Send back the listing, word for word.

[[ INFORMATION SHOWN open ]]

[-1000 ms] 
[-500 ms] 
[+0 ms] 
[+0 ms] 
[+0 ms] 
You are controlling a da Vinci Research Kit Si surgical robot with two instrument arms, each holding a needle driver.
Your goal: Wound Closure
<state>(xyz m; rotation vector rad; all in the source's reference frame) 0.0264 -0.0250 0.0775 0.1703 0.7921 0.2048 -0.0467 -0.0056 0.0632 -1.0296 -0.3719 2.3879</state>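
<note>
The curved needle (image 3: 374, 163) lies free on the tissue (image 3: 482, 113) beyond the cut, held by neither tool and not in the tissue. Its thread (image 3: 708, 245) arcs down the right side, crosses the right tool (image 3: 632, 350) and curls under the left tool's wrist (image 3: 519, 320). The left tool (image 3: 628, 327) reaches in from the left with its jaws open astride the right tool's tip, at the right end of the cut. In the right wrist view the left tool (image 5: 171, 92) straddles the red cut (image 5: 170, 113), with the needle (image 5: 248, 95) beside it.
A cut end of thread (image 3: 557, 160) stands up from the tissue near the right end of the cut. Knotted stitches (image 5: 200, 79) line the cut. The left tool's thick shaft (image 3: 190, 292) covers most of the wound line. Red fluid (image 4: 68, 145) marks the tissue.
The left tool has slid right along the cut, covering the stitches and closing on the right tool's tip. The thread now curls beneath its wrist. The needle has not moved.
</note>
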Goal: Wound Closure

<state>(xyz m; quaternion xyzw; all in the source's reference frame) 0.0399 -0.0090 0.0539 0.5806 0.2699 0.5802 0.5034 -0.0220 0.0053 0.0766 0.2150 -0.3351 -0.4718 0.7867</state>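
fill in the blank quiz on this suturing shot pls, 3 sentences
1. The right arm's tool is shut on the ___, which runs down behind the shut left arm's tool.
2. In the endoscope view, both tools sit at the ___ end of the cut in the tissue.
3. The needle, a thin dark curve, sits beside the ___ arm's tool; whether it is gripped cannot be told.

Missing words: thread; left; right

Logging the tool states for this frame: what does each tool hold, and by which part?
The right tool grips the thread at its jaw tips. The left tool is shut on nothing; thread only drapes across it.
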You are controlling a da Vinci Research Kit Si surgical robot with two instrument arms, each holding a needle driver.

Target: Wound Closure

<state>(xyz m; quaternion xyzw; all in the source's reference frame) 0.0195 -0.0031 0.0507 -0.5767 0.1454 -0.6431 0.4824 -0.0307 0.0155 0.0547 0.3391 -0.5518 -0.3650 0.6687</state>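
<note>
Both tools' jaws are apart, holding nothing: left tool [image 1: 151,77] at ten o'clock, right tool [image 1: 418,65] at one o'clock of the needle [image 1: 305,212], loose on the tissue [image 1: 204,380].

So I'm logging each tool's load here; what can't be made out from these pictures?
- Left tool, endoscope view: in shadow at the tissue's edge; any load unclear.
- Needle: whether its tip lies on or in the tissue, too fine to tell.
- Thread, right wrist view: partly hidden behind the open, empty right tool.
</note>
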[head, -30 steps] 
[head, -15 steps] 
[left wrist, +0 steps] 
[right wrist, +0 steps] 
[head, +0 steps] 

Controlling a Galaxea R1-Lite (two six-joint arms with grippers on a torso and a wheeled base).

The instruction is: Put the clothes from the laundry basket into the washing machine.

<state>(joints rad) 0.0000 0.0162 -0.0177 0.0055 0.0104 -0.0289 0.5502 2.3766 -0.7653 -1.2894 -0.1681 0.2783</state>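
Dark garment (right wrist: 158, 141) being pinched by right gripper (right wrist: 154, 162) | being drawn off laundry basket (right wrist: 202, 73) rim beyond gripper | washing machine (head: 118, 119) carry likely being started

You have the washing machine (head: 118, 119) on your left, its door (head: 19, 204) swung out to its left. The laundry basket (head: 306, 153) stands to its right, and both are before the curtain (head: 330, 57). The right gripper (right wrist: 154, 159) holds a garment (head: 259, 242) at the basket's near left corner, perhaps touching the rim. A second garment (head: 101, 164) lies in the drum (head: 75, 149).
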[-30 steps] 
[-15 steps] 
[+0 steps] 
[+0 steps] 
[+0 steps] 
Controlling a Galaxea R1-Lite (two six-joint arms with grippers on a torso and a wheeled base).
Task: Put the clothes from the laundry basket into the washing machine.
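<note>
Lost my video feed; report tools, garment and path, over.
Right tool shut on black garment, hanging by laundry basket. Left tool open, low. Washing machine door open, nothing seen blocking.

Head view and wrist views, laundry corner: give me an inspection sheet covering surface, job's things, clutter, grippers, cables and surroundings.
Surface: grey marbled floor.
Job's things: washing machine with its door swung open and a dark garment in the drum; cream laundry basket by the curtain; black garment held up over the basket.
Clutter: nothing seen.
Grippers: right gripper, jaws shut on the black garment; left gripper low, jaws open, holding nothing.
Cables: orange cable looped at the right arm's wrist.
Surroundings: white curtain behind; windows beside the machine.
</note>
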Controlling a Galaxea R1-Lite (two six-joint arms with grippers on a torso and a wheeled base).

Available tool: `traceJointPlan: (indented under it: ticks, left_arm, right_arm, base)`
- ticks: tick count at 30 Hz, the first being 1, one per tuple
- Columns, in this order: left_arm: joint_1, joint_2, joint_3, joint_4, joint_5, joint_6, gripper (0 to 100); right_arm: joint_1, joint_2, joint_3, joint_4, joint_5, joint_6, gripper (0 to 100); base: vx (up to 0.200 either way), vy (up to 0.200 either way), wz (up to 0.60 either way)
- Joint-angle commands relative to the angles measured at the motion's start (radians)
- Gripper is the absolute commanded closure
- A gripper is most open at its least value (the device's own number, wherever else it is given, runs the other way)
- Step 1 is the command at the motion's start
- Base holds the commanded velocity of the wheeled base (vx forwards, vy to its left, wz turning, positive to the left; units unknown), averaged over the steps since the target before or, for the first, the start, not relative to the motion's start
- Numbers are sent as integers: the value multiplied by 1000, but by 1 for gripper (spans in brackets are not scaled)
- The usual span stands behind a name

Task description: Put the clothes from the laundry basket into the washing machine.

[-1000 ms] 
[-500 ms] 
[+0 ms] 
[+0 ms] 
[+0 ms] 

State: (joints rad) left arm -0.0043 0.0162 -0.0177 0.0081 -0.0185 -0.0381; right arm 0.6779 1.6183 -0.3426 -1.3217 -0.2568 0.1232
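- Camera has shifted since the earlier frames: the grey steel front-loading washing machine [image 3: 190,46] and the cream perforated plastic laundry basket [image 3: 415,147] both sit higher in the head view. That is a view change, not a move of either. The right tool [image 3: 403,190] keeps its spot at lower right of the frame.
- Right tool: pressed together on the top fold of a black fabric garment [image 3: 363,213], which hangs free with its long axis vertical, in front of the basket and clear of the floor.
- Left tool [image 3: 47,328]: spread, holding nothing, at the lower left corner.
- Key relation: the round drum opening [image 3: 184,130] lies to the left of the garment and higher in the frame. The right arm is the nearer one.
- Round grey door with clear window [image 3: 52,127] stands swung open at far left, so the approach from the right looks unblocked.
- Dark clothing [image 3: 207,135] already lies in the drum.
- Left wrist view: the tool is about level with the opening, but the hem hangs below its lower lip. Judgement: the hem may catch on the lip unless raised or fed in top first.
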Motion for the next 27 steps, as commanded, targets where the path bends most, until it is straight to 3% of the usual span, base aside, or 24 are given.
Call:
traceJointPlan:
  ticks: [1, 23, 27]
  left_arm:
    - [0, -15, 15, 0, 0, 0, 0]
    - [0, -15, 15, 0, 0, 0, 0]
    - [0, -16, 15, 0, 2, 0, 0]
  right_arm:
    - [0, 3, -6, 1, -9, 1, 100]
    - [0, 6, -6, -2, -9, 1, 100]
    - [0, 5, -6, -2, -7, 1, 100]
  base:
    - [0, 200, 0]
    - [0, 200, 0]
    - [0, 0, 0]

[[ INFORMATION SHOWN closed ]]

> **SOLUTION BELOW**:
[-1000 ms] 
[-500 ms] 
[+0 ms] 
[+0 ms] 
[+0 ms] 
You are controlling a da Vinci Research Kit Si surgical robot with two instrument arms, each holding a needle driver.
Your goal: Wound Closure
<state>(xyz m; rotation vector rad; all in the source's reference frame) 0.0264 -0.0250 0.0775 0.1703 0.7921 0.2048 -0.0467 -0.0056 0.0632 -1.0296 -0.3719 2.3879</state>
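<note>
The curved needle (image 3: 374, 163) lies free on the tissue (image 3: 482, 113) beyond the cut, held by neither tool and not in the tissue. Its thread (image 3: 708, 245) arcs down the right side, crosses the right tool (image 3: 632, 350) and curls under the left tool's wrist (image 3: 519, 320). The left tool (image 3: 628, 327) reaches in from the left with its jaws open astride the right tool's tip, at the right end of the cut. In the right wrist view the left tool (image 5: 171, 92) straddles the red cut (image 5: 170, 113), with the needle (image 5: 248, 95) beside it.
A cut end of thread (image 3: 557, 160) stands up from the tissue near the right end of the cut. Knotted stitches (image 5: 200, 79) line the cut. The left tool's thick shaft (image 3: 190, 292) covers most of the wound line. Red fluid (image 4: 68, 145) marks the tissue.
The left tool has slid right along the cut, covering the stitches and closing on the right tool's tip. The thread now curls beneath its wrist. The needle has not moved.
</note>
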Goal: Wound Closure

<state>(xyz m; quaternion xyzw; all in the source's reference frame) 0.0399 -0.0090 0.0539 0.5806 0.2699 0.5802 0.5034 -0.0220 0.0053 0.0766 0.2150 -0.3351 -0.4718 0.7867</state>
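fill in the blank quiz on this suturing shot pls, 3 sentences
1. The right arm's tool is shut on the ___, which runs down behind the shut left arm's tool.
2. In the endoscope view, both tools sit at the ___ end of the cut in the tissue.
3. The needle, a thin dark curve, sits beside the ___ arm's tool; whether it is gripped cannot be told.

Missing words: thread; left; right

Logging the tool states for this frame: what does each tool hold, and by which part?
The right tool grips the thread at its jaw tips. The left tool is shut on nothing; thread only drapes across it.
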You are controlling a da Vinci Research Kit Si surgical robot with two instrument arms, each holding a needle driver.

Target: Wound Closure

<state>(xyz m; quaternion xyzw; all in the source's reference frame) 0.0195 -0.0031 0.0507 -0.5767 0.1454 -0.6431 0.4824 -0.0307 0.0155 0.0547 0.3391 -0.5518 -0.3650 0.6687</state>
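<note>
Both tools' jaws are apart, holding nothing: left tool [image 1: 151,77] at ten o'clock, right tool [image 1: 418,65] at one o'clock of the needle [image 1: 305,212], loose on the tissue [image 1: 204,380].

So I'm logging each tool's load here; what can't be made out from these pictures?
- Left tool, endoscope view: in shadow at the tissue's edge; any load unclear.
- Needle: whether its tip lies on or in the tissue, too fine to tell.
- Thread, right wrist view: partly hidden behind the open, empty right tool.
</note>
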[head, -30 steps] 
[head, -15 steps] 
[left wrist, +0 steps] 
[right wrist, +0 steps] 
[head, +0 steps] 

Controlling a Galaxea R1-Lite (two six-joint arms with grippers on a torso and a wheeled base).

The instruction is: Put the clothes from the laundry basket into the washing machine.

<state>(joints rad) 0.0000 0.0162 -0.0177 0.0055 0.0104 -0.0289 0.5502 2.3766 -0.7653 -1.2894 -0.1681 0.2783</state>
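Dark garment (right wrist: 158, 141) being pinched by right gripper (right wrist: 154, 162) | being drawn off laundry basket (right wrist: 202, 73) rim beyond gripper | washing machine (head: 118, 119) carry likely being started

You have the washing machine (head: 118, 119) on your left, its door (head: 19, 204) swung out to its left. The laundry basket (head: 306, 153) stands to its right, and both are before the curtain (head: 330, 57). The right gripper (right wrist: 154, 159) holds a garment (head: 259, 242) at the basket's near left corner, perhaps touching the rim. A second garment (head: 101, 164) lies in the drum (head: 75, 149).
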[-30 steps] 
[-15 steps] 
[+0 steps] 
[+0 steps] 
[+0 steps] 
Controlling a Galaxea R1-Lite (two six-joint arms with grippers on a torso and a wheeled base).
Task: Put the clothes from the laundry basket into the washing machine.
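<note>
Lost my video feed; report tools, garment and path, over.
Right tool shut on black garment, hanging by laundry basket. Left tool open, low. Washing machine door open, nothing seen blocking.

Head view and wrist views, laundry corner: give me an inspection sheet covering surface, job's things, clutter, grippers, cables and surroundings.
Surface: grey marbled floor.
Job's things: washing machine with its door swung open and a dark garment in the drum; cream laundry basket by the curtain; black garment held up over the basket.
Clutter: nothing seen.
Grippers: right gripper, jaws shut on the black garment; left gripper low, jaws open, holding nothing.
Cables: orange cable looped at the right arm's wrist.
Surroundings: white curtain behind; windows beside the machine.
</note>
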Controlling a Galaxea R1-Lite (two six-joint arms with grippers on a torso and a wheeled base).

Available tool: `traceJointPlan: (indented under it: ticks, left_arm, right_arm, base)`
- ticks: tick count at 30 Hz, the first being 1, one per tuple
- Columns, in this order: left_arm: joint_1, joint_2, joint_3, joint_4, joint_5, joint_6, gripper (0 to 100); right_arm: joint_1, joint_2, joint_3, joint_4, joint_5, joint_6, gripper (0 to 100); base: vx (up to 0.200 either way), vy (up to 0.200 either way), wz (up to 0.60 either way)
- Joint-angle commands relative to the angles measured at the motion's start (radians)
- Gripper is the absolute commanded closure
- A gripper is most open at its least value (the device's own number, wherever else it is given, runs the other way)
- Step 1 is the command at the motion's start
- Base holds the commanded velocity of the wheeled base (vx forwards, vy to its left, wz turning, positive to the left; units unknown), averaged over the steps since the target before or, for the first, the start, not relative to the motion's start
- Numbers are sent as integers: the value multiplied by 1000, but by 1 for gripper (spans in brackets are not scaled)
- The usual span stands behind a name

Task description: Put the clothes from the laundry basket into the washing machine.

[-1000 ms] 
[-500 ms] 
[+0 ms] 
[+0 ms] 
[+0 ms] 

State: (joints rad) left arm -0.0043 0.0162 -0.0177 0.0081 -0.0185 -0.0381; right arm 0.6779 1.6183 -0.3426 -1.3217 -0.2568 0.1232
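- Camera has shifted since the earlier frames: the grey steel front-loading washing machine [image 3: 190,46] and the cream perforated plastic laundry basket [image 3: 415,147] both sit higher in the head view. That is a view change, not a move of either. The right tool [image 3: 403,190] keeps its spot at lower right of the frame.
- Right tool: pressed together on the top fold of a black fabric garment [image 3: 363,213], which hangs free with its long axis vertical, in front of the basket and clear of the floor.
- Left tool [image 3: 47,328]: spread, holding nothing, at the lower left corner.
- Key relation: the round drum opening [image 3: 184,130] lies to the left of the garment and higher in the frame. The right arm is the nearer one.
- Round grey door with clear window [image 3: 52,127] stands swung open at far left, so the approach from the right looks unblocked.
- Dark clothing [image 3: 207,135] already lies in the drum.
- Left wrist view: the tool is about level with the opening, but the hem hangs below its lower lip. Judgement: the hem may catch on the lip unless raised or fed in top first.
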Motion for the next 27 steps, as commanded, targets where the path bends most, until it is straight to 3% of the usual span, base aside, or 24 are given.
Call:
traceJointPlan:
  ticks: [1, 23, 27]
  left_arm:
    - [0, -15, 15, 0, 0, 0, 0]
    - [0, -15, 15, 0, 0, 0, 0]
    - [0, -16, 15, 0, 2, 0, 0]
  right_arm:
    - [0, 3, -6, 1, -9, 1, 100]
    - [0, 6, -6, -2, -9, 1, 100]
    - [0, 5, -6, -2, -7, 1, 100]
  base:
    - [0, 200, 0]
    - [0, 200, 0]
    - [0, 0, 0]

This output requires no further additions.